LAWS(BOM)-2012-7-3

PRABHAKAR RAGHU SHETTY Vs. STATE OF MAHARASHTRA

Decided On July 02, 2012
PRABHAKAR RAGHU SHETTY Appellant
V/S
STATE OF MAHARASHTRA Respondents

JUDGEMENT

(1.) This Petition, received through Jail, takes exception to the decision of the District Judge, dated 18 th November, 2011, imposing punishment of deduction of 30 days of remission period, as a result of overstay of Furlough period, by the Petitioner, for about 16 days.
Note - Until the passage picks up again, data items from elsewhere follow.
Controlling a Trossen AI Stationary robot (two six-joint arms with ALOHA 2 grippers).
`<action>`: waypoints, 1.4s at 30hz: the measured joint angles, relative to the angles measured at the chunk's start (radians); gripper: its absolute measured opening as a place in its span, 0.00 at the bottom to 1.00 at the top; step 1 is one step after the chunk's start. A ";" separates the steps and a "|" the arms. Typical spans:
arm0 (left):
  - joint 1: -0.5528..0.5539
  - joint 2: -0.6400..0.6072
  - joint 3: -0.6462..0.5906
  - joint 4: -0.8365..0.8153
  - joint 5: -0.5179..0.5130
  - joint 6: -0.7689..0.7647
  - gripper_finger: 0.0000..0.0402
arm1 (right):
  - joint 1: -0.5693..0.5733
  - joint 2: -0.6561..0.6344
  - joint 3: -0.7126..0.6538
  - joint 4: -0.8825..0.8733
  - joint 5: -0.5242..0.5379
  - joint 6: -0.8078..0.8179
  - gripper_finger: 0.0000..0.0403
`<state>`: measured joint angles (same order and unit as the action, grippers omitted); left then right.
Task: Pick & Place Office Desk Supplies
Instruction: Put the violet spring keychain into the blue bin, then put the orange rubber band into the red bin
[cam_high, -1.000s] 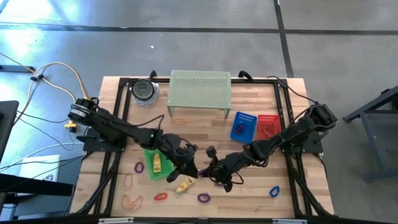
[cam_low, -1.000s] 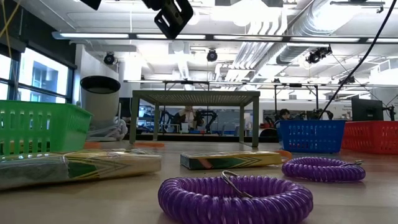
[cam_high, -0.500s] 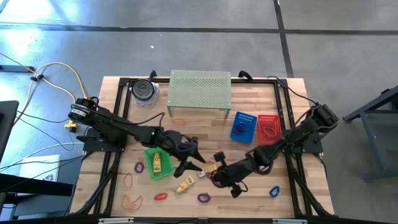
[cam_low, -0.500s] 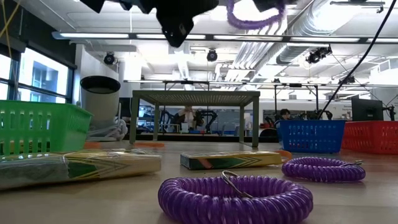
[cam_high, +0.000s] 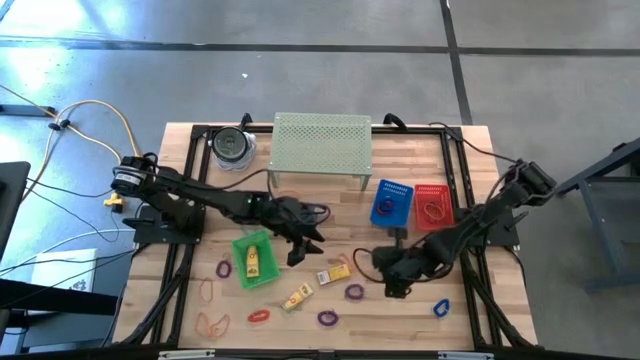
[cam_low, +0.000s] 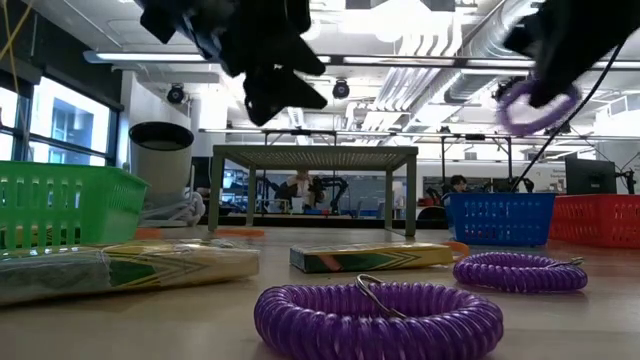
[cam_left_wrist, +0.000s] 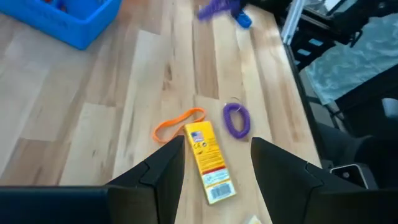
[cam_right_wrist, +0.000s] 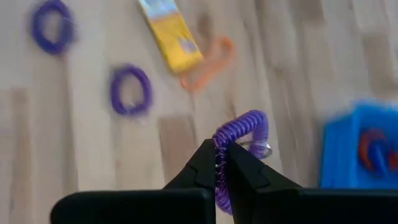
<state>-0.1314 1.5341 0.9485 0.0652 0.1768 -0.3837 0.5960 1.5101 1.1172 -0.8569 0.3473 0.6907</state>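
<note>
From the low camera I see a purple coil loop lying nearest on the table, a second purple loop behind it, and a yellow packet flat beyond. Above them my right gripper is pinched together on a purple coil loop of its own, held in the air (it shows as a blur in the low view). My left gripper hangs over the table with its fingers apart and nothing between them; below it lie a yellow packet, an orange loop touching it, I think, and a purple loop just beside. Farther back stand the blue basket, red basket and pale-green shelf.
</note>
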 joint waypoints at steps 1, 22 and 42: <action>0.000 0.000 0.000 -0.002 0.001 0.000 0.45 | 0.008 -0.010 0.000 -0.050 0.015 0.046 0.02; -0.030 -0.001 0.000 -0.044 0.016 0.019 0.45 | -0.356 -0.126 -0.179 -0.075 0.071 -0.064 0.02; -0.041 -0.002 0.000 -0.085 0.008 0.017 0.45 | -0.513 -0.123 -0.256 0.024 0.032 -0.086 0.35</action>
<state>-0.1722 1.5326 0.9485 -0.0194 0.1844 -0.3672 0.0826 1.3872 0.8612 -0.8326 0.3791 0.6052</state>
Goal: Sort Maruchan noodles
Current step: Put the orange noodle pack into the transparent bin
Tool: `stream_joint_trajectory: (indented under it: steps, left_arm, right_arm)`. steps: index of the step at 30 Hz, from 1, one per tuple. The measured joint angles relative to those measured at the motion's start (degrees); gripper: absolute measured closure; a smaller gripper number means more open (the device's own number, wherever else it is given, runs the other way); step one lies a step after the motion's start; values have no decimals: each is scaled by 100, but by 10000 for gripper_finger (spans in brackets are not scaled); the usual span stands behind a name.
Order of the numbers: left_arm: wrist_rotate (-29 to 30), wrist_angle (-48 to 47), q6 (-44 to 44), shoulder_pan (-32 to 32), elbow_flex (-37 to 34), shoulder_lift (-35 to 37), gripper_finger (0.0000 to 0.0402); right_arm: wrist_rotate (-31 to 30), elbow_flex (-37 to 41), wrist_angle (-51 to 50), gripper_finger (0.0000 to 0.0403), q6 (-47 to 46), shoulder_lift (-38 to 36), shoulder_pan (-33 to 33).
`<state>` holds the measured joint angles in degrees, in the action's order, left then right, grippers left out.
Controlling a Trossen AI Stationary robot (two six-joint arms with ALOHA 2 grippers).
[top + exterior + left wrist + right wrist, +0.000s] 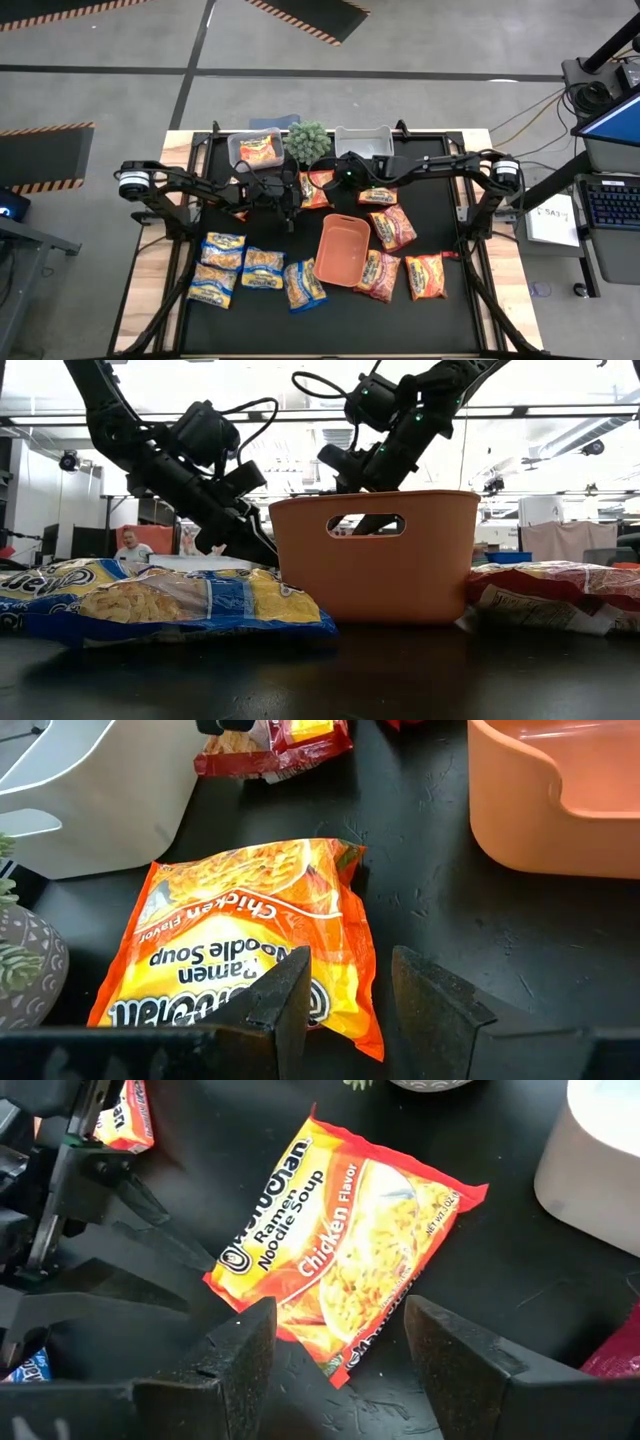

(2.) It is not in dispute that the Petitioner was released on Furlough on 8 th August, 2010 and the period was to expire on 31 st August, 2010. However, the Petitioner applied for extension of time, to the Appropriate Authority. The Appropriate Authority rejected the said application on the finding that the Petitioner has already availed of one extension in the year 2010. That finding was on the basis of the factual position that the Petitioner had availed of Furlough in February, 2009, which was to expire on 12 th March, 2009, but, at his request, it was extended from 13 th March, 2009 till 26 th March, 2009. He was again released on Furlough on 8 th December, 2009, which period was to expire on 21 st December, 2009. But, once again, it was extended from 22 nd December, 2009 till 4 th January, 2010. As a matter of fact, considering the sweep of Rule 13 of the rules of 1959, the Appropriate Authority was not competent to grant extension for the second time in the same calendar year i.e. 2009. Be that as it may, since the extension of the second Furlough, granted to the Petitioner, in the year 2009 fell in the year 2010, the Authority assumed that it would result in second extension, which was not permissible under Rule 13 of Rules 1959. Rule 13 reads thus:

(3.) On plain reading of this Rule, it is obvious that the Sanctioning Authority is competent to grant extension of Furlough Leave up to 14 days only once in a "calendar year" and no further extension can be granted to the prisoner on the same conditions. The question is, whether the second extension given to the Petitioner in December, 2009, which incidentally spilled over upto 4 th January, 2010, in calendar year 2010, can be reckoned for the purposes of considering the request of the Petitioner for extension of Furlough Leave, granted in August, 2010. The expression "once in a calendar year" would and ought to mean in the same English calendar year in which it is made and granted. In our opinion, since the said extension granted in December, 2009 was in the previous calendar year, which incidentally spilled over to the calender year 2010 upto 4 th January, 2010, that cannot be reckoned for considering the request made in 2010. In other words, the request for grant of extension of Furlough period, made by the Petitioner in August, 2010, ought to have been considered as the first request made in the calender year 2010.